··· Provided records

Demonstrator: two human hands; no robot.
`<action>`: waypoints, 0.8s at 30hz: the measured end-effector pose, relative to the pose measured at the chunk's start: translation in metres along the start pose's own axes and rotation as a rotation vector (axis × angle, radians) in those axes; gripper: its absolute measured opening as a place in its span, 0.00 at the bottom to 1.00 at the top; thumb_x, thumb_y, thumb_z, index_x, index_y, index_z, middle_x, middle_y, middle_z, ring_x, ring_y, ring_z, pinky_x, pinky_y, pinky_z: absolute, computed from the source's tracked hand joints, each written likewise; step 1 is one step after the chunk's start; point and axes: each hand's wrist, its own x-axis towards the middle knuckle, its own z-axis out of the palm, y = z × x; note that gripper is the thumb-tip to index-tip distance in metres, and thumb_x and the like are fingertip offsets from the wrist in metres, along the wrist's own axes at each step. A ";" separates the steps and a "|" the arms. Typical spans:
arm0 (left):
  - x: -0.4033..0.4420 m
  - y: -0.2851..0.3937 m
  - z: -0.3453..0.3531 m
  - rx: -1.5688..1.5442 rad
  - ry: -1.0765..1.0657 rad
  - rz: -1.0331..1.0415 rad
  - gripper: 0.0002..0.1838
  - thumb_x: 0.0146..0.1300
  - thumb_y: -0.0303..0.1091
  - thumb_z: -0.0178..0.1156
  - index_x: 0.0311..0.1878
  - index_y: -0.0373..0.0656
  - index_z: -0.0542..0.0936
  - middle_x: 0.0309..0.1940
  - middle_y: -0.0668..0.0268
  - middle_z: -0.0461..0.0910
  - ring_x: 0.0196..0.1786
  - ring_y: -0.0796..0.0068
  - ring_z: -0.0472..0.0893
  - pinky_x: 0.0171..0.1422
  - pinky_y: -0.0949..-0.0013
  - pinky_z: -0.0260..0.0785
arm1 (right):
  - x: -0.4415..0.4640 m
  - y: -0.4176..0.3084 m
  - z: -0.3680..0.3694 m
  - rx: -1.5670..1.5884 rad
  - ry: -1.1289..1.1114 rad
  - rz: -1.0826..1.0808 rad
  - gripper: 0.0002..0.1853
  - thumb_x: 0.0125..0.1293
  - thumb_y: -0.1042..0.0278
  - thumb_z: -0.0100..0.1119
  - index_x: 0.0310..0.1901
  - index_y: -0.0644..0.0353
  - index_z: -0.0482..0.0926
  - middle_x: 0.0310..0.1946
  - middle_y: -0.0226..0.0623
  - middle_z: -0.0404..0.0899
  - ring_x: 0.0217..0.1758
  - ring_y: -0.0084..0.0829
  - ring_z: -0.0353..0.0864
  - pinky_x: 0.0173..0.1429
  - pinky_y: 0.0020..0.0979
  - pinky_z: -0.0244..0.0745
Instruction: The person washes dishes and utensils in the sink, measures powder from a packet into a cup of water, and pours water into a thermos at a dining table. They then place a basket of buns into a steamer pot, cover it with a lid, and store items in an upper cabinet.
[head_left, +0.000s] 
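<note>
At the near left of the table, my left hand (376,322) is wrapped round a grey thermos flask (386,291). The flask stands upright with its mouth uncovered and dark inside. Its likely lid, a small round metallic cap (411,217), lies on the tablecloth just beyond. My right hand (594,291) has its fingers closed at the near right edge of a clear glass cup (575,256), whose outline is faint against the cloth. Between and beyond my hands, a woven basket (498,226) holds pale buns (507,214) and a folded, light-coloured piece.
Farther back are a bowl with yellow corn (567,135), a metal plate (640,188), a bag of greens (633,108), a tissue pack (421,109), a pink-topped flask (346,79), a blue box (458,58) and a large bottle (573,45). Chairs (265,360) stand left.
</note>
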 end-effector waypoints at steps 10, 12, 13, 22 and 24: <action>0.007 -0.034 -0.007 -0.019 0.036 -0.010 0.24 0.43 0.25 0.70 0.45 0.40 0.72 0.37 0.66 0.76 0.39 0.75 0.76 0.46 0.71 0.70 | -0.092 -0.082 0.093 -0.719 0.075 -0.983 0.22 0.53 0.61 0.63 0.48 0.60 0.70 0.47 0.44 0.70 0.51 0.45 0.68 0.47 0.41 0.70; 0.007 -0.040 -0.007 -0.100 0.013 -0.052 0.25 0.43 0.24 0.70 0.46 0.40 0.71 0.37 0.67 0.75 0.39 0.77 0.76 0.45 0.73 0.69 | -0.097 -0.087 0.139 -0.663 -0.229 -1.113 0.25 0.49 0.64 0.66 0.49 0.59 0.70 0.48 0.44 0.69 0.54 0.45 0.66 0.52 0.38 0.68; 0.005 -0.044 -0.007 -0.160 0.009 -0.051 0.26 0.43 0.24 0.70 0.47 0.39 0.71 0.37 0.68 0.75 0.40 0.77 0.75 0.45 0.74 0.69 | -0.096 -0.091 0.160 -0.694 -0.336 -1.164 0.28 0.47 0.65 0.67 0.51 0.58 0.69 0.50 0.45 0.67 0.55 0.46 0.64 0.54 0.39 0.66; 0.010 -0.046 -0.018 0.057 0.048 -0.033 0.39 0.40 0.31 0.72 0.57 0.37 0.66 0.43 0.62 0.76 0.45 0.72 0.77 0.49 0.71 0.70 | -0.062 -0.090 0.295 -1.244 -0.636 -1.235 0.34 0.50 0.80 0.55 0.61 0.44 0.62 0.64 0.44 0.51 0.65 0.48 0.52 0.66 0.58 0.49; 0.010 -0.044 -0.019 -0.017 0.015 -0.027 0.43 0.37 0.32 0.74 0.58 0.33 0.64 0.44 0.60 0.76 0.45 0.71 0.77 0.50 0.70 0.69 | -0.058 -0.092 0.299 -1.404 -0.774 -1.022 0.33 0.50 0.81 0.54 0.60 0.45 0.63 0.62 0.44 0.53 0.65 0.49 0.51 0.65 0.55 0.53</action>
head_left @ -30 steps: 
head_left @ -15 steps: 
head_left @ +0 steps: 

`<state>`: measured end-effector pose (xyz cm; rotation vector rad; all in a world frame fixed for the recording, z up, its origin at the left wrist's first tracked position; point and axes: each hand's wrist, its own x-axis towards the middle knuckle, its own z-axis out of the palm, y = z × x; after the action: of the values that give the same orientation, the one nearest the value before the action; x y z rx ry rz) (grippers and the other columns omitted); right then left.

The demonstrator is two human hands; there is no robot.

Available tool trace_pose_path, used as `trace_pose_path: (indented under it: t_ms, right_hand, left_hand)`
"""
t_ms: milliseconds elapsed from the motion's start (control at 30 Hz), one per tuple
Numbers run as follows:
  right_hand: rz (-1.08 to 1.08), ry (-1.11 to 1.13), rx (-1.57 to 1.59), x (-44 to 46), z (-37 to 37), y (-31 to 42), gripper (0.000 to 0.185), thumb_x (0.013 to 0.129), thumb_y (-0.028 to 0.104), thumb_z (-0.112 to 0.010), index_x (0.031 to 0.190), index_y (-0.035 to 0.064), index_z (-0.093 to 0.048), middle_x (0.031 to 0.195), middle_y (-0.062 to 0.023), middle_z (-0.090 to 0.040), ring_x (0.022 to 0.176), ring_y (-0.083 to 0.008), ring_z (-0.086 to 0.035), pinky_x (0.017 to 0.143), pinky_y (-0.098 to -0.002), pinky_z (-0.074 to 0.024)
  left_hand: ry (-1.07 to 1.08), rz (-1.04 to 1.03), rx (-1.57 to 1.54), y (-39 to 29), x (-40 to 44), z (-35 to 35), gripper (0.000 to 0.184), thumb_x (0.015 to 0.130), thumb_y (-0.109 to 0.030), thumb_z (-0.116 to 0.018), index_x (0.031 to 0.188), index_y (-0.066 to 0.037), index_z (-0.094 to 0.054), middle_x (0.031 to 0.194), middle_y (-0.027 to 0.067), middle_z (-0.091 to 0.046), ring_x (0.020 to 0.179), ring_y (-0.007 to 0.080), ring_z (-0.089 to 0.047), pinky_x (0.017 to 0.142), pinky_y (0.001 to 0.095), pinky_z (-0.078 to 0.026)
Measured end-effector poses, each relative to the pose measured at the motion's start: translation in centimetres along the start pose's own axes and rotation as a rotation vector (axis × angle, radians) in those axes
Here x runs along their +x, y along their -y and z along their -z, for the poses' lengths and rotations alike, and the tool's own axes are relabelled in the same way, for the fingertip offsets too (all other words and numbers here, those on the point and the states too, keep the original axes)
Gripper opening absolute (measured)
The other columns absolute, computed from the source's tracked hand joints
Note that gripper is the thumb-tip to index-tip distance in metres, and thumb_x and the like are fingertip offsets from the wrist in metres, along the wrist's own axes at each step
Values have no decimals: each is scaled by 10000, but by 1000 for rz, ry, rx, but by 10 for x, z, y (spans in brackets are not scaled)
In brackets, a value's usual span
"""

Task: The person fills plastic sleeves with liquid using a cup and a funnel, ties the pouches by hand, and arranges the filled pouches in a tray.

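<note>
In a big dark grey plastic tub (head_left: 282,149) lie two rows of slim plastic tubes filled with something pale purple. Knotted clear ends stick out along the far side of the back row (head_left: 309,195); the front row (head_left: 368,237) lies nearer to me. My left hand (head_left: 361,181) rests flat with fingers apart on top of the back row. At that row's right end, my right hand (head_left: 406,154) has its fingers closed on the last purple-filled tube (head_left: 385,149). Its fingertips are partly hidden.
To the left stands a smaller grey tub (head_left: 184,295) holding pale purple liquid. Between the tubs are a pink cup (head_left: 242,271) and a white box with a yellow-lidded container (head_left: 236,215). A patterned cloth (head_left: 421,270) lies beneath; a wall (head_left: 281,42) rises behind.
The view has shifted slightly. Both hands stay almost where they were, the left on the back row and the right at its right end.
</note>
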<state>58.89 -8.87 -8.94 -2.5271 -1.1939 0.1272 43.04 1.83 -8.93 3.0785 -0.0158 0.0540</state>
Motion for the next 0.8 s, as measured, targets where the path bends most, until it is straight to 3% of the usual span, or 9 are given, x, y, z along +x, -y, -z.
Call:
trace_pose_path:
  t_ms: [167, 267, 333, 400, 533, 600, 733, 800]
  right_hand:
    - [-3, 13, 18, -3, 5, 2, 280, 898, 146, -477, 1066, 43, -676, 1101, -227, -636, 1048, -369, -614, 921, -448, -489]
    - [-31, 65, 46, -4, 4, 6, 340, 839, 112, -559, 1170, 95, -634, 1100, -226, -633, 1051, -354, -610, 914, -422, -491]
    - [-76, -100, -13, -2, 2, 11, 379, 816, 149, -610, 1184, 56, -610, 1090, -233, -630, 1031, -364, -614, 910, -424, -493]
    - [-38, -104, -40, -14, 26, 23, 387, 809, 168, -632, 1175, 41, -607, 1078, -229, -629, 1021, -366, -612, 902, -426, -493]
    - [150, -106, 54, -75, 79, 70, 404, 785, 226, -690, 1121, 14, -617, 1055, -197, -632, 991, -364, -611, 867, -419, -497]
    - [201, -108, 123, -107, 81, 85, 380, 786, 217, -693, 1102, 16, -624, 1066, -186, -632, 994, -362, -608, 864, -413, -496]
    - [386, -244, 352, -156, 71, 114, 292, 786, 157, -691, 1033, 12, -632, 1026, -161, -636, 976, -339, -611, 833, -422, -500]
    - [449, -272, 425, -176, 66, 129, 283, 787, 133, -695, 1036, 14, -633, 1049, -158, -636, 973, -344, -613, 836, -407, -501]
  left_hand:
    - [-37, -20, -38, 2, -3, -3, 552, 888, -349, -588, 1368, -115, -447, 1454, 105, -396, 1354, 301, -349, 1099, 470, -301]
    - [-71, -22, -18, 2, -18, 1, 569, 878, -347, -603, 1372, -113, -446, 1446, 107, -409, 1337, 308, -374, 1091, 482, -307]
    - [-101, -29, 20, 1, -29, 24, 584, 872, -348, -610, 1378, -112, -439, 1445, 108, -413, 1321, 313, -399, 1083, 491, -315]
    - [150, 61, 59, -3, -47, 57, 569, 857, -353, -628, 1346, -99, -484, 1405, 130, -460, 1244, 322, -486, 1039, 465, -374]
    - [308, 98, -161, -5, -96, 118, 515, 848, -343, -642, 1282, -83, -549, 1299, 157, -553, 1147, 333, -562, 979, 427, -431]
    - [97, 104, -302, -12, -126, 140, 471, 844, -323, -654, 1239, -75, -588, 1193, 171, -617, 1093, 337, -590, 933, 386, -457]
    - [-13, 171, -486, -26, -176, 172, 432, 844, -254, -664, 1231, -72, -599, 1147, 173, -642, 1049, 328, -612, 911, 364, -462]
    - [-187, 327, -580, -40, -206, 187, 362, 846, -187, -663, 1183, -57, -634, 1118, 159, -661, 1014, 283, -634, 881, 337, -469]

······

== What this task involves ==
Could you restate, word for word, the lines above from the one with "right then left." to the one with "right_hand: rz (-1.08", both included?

== Response area ==
`<state>`: measured end-effector pose (xyz cm; rotation vector rad; all in a world frame fixed for the recording, z up, its origin at the left wrist's first tracked position; point and axes: each hand's wrist, its own x-axis towards the middle knuckle, its own z-axis out of the palm, y = z × x; after the action: of the values that give the same orientation, the one nearest the value before the action; x y z rx ry rz) (grippers and the other columns omitted); right then left.

The demonstrator is two human hands; there is no robot.

Available tool trace_pose_path, used as `trace_pose_path: (indented under it: t_ms, right_hand, left_hand)`
"""
t_ms: milliseconds elapsed from the motion's start (control at 30 Hz), one per tuple
Numbers run as follows:
  right_hand: rz (-1.08 to 1.08), ry (-1.11 to 1.13), rx (-1.57 to 1.59), x (-44 to 46), z (-37 to 37), y (-31 to 42), gripper (0.000 to 0.185), thumb_x (0.013 to 0.129), thumb_y (-0.028 to 0.104), thumb_z (-0.112 to 0.010), index_x (0.031 to 0.190), index_y (-0.035 to 0.064), index_z (-0.093 to 0.048), middle_x (0.031 to 0.195), middle_y (-0.062 to 0.023), middle_z (-0.090 to 0.040), ring_x (0.022 to 0.176), ring_y (-0.083 to 0.008), ring_z (-0.086 to 0.035), pinky_x (0.017 to 0.143), pinky_y (-0.098 to -0.002), pinky_z (-0.074 to 0.024)

This output has come to an end.